*PROBLEM TO SOLVE:*
In the material below, find the line with "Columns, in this" and the line with "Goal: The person", then output those two lines and every line between them, exactly.

(Beginning of DATA PROVIDED)

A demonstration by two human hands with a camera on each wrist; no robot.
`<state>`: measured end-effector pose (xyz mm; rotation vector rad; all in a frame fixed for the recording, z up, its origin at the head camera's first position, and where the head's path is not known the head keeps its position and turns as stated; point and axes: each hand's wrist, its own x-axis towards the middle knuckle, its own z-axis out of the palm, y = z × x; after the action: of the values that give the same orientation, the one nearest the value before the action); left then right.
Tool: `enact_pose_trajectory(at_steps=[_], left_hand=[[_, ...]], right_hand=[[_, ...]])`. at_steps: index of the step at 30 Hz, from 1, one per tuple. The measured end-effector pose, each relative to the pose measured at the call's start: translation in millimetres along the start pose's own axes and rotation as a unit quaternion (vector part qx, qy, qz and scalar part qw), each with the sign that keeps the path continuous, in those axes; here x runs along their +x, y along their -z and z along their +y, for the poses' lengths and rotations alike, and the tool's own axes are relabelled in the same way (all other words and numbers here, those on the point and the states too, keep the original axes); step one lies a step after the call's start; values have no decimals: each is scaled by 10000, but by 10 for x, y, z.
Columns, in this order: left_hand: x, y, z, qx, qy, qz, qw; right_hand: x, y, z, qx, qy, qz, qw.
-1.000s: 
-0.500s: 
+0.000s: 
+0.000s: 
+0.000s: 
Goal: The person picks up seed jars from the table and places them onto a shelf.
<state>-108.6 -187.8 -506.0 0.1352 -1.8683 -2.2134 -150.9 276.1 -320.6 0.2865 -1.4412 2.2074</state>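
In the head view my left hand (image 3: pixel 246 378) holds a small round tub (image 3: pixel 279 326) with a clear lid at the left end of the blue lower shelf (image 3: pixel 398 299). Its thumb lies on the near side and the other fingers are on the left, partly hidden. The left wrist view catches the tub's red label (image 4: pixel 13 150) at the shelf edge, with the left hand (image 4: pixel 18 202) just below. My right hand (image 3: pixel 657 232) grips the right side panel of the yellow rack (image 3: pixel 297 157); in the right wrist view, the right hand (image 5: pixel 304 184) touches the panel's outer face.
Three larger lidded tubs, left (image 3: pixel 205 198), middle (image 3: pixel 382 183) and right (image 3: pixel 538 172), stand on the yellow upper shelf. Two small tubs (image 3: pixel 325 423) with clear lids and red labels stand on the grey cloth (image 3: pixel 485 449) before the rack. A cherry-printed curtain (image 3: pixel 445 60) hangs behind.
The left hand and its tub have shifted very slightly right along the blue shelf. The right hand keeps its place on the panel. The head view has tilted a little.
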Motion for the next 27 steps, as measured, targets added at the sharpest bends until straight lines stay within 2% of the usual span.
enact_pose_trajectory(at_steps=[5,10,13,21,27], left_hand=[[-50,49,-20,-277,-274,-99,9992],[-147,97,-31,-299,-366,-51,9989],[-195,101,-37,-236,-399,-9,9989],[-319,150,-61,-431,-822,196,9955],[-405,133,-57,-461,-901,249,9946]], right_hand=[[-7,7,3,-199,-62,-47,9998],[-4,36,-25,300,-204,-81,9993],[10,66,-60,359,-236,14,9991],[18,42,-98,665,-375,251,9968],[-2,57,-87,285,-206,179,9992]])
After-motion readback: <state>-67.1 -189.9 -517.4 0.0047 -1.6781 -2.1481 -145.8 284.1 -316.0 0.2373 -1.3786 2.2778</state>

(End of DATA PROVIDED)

*ANSWER FOR THE TASK:*
Columns, in this order: left_hand: x, y, z, qx, qy, qz, qw; right_hand: x, y, z, qx, qy, qz, qw.
-1.000s: 
-0.500s: 
+0.000s: 
+0.000s: 
+0.000s: 
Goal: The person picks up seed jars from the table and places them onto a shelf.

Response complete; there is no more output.